Saragosse, 25/03/2002 (Agence Europe) - Les ministres européens de la Défense, lors de leur réunion informelle à Saragosse, ont confirmé qu'il n'y aurait pas d'intervention européenne en Macédoine avant la conclusion d'un arrangement définitif avec l'OTAN sur l'utilisation des capacités de l'Alliance atlantique pour des opérations menées par l'Union européenne. Après une discussion à huis clos, d'une demi heure, samedi 23 mars au matin, avec le Haut Représentant pour la PESC, Javier Solana, au sujet des perspectives de cette intervention, les ministres ont reconnu aussi qu'une intervention ne pourrait avoir lieu qu'après les élections du 15 septembre en Macédoine et après des discussions approfondies avec les Etats-Unis sur les modalités de leur éventuel retrait de la région. Le Royaume-Uni et la Grèce ont souligné durant les débats qu'une intervention européenne ne devra pas apparaître, aux yeux de la population, comme un désengagement des Etats-Unis de la région, indique un diplomate européen.
Javier Solana a rappelé devant la presse les termes définis lors du Sommet de Barcelone: l'UE est prête à prendre le relais de la mission de l'OTAN "Amber Fox" en Macédoine s'il y a « une nécessité et une demande », mais il faut auparavant que l'UE et l'OTAN concluent un accord définitif sur la sécurisation des échanges de documents et un accord permanent sur l'utilisation des capacités de commandement, de communication et de planification de l'Alliance atlantique. « Nous sommes proches d'un accord entre nous sur la sécurité », a-t-il assuré.
Quant à l'accord sur l'utilisation des moyens de l'OTAN, bloqué par la Grèce, Javier Solana devrait se rendre à Athènes à la mi-avril pour négocier, après avoir entamé avec la Présidence espagnole, vendredi dernier à Madrid, les contacts au niveau technique avec la Grèce, selon le mandat que leur a confié le Sommet de Barcelone. « Je pense que nous pourrons parvenir à une solution dans des délais relativement brefs », a indiqué le Haut Représentant en assurant que, selon lui, un accord ad hoc avec l'OTAN pour l'intervention européenne en Macédoine ne sera pas nécessaire. «Absolument tous les ministres ont convenu qu'un accord sur l'utilisation des capacités de l'OTAN doit être conclu avant la fin de la Présidence espagnole », a assuré le ministre espagnol de la Défense, Fernando Trillo.
Le ministre grec Yannos Papantoniou a aussitôt nuancé cet optimisme en déclarant que la Grèce est engagée dans ces discussions et souhaite que « l'UE soit davantage impliquée dans les Balkans », mais qu'elle « n'est pas tenue par un délai ». Il a rappelé que la Grèce n'accepte pas de souscrire au « compromis d'Ankara » sur l'implication de la Turquie dans les futures décisions d'intervention militaire de l'UE, conclu en novembre dernier « en dehors du processus de décision communautaire », par le Royaume-Uni, les Etats-Unis et la Turquie.
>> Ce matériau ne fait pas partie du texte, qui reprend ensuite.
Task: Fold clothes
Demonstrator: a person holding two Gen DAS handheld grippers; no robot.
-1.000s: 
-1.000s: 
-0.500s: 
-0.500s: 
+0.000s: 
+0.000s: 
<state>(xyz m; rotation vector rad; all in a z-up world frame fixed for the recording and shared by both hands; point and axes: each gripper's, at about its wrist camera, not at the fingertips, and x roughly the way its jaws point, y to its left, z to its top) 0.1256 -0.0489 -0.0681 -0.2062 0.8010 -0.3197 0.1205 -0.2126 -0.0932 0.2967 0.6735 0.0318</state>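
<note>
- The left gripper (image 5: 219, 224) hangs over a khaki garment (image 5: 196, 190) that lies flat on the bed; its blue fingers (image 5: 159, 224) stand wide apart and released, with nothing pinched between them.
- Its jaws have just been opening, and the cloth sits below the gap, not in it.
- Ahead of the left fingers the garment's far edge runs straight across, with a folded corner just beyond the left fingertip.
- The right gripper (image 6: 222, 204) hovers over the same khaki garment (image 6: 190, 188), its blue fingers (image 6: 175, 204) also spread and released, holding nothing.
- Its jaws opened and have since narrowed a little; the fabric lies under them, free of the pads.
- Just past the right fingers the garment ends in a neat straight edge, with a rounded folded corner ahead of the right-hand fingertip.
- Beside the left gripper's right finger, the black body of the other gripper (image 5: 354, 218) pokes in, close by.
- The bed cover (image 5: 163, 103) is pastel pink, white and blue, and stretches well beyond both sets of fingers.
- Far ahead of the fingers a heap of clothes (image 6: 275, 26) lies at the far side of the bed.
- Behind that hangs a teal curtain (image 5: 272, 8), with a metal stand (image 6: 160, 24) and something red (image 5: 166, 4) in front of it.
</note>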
Le ministre a insisté afin que l'indépendance du processus de décision de l'UE soit préservée: « le problème est que l'autonomie de l'UE doit être assurée lorsque l'UE prendra des décisions qui n'impliqueront pas l'utilisation des capacités de l'OTAN ». Selon un haut responsable grec, toutefois, Athènes espère aussi arriver à un accord avant la fin de la Présidence espagnole et accepte que le compromis d'Ankara soit utilisé comme « base de travail ». « Nous serons constructifs » et « les changements ne sont pas majeurs, il s'agit de changer quelques mots », précise la même source.
La Grèce conteste surtout le second paragraphe du compromis d'Ankara sur les modalités de consultations des membres de l'OTAN lorsque l'UE prendra une décision sur une opération dans le cadre de la PESD. « Nous n'aimons pas ce long processus de consultations lorsqu'il s'agira de décisions qui n'impliqueront pas l'utilisation des moyens de l'OTAN », indique un haut responsable grec. « Nous ne pouvons pas créer un précédent dangereux pour l'avenir de la PESD en invitant un pays tiers à participer au processus de décision. Pour garantir l'avenir, nous devons prendre aujourd'hui une décision fondée sur l'autonomie et la transparence», estime la même source. Le ministre allemand Rudolf Scharping s'est montré lui aussi très prudent en déclarant qu'il ne s'attendait pas « encore à un accord avec l'OTAN dans les prochains mois » et qu'une intervention en Macédoine ne se fera « au plus tôt, qu'en septembre ».
En attendant, le Comité militaire et le Comité politique de l'UE ont entamé les travaux pour préparer une éventuelle intervention, sur la base des conclusions du Sommet de Barcelone.